We have a new OU for MIS, with specific IT users in it.
I created a new GPO under this OU to map a drive, but it is mapping a drive for everyone, not just for this OU and the users within. As a test I have added myself only to the OU.
How do I make a GPO that will map a drive only for the specific users in this OU?
Any assistance greatly appreciated!
-Rob
5 Spice ups
Are there any OU’s within this target OU that would inherit the GPO settings?
Was this previously applied to another OU containing all users (perhaps during testing or setup?) It may need to be deleted from them if so.
If you want to target specific users in an OU you could use security filtering , but first i’d triple check how you’ve linked the GPO.
Hope this helps!
rstaples
October 11, 2017, 11:37am
3
I usually create a container and keep all of my GPOs in one container then link them to specific OUs. It helps me find them quickly. In the management console, you can see where the GPO is linked. Even though you created it in a certain OU, you can link it to other OUs. You might consider disabling the GPO until you found the issue then re-enable to test.
rockn
October 11, 2017, 11:44am
4
No sense keeping another container for policies as they already reside in a Group Policy Objects container by default.
I am assuming the OP is applying this policy in the default domain policy if it is applying to everyone.
1 Spice up
rbleattler
October 11, 2017, 11:49am
5
If you’re mapping a drive, you can further specify groups/OU in the configuration for the drive map. Take a deeper look through the settings for that particular part of the policy. I’m not in front of a computer right now to be able to give a solid direct explanation.
robweiss2
October 11, 2017, 12:05pm
6
Initially I made the GPO amongst the others in the forest (under .local), but the mapped drive showed up for everyone.
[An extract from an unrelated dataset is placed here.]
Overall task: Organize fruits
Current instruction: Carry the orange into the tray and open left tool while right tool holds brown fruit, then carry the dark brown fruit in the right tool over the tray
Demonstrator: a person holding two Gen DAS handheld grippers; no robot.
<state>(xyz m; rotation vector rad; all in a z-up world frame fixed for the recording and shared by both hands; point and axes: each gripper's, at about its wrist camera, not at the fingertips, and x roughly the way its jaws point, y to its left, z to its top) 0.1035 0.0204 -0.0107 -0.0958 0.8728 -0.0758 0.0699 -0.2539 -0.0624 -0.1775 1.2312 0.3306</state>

So I deleted that GPO and created a new one under a new MIS OU, which linked it to this OU automatically, and then in ADUC, in Security for this OU, I removed inheritance and I placed only myself with Full control, and SYSTEM remained after removing inheritance). The mapped drive still shows up for everyone, unless they disconnect it manually, then it doesn’t re-appear.
The GPO was created in User Configuration>>>Preferences>>>Windows Settings>>>Drive Maps I am not seeing any place where I can specify users that this should apply to only. I am not a GPO expert (obvs) and just want a handful of people for this mapped drive to show up and reconnect at login.
Thank you!
It sounds to me like the original policy has set up the drive, and then deleting the GPO hasn’t deleted the drive from there machine. I’d recommend setting up a new policy to delete that drive for everyone, then use your new policy and don’t link it to any OU until you’re happy with it, before then applying it only to MIS OU.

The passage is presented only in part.